-- Opening Marker --
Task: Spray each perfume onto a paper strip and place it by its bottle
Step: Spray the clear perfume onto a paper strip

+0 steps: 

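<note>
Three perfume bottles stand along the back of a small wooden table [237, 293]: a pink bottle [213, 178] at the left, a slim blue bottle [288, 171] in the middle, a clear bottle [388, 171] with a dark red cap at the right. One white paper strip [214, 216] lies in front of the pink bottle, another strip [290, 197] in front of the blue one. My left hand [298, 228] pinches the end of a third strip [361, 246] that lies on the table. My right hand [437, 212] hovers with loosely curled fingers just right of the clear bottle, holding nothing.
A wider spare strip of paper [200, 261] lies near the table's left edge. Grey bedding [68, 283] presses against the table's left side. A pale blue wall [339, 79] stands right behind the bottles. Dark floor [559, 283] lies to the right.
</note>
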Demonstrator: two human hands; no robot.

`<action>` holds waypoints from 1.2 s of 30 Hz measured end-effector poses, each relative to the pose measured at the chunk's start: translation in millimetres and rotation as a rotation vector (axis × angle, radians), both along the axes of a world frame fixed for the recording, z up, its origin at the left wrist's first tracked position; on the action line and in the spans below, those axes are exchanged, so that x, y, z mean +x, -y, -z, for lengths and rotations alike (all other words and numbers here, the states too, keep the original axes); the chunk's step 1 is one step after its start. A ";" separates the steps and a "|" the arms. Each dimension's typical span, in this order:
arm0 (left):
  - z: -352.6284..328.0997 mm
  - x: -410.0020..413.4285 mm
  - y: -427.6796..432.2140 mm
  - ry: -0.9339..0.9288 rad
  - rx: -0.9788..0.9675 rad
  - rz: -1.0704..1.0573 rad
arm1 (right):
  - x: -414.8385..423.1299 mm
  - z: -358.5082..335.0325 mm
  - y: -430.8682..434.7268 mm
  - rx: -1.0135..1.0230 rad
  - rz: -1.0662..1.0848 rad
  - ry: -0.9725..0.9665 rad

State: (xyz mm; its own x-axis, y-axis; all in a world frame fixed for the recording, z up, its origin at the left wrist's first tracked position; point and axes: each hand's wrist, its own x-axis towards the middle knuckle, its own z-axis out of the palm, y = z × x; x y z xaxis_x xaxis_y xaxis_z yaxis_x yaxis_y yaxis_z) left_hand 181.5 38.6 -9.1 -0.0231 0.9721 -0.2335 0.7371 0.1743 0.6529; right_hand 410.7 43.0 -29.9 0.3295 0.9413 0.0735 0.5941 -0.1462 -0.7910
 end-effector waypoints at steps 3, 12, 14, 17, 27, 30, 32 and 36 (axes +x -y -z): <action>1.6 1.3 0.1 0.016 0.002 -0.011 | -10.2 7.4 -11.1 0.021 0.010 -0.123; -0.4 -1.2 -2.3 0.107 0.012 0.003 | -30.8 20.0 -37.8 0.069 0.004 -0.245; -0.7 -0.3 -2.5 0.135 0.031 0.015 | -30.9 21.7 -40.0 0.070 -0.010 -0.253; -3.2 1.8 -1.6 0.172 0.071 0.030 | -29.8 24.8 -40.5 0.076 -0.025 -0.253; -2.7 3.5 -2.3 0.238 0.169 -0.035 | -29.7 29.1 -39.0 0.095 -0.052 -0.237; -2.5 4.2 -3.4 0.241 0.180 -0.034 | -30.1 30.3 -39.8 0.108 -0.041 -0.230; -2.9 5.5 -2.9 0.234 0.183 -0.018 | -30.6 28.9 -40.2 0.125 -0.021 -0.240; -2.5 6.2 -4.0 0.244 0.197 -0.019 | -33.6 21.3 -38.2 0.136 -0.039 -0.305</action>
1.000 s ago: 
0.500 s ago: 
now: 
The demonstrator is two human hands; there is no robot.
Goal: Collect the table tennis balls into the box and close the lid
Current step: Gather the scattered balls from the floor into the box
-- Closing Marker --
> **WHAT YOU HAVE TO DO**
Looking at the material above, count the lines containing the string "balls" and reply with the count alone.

> **ANSWER SECTION**
2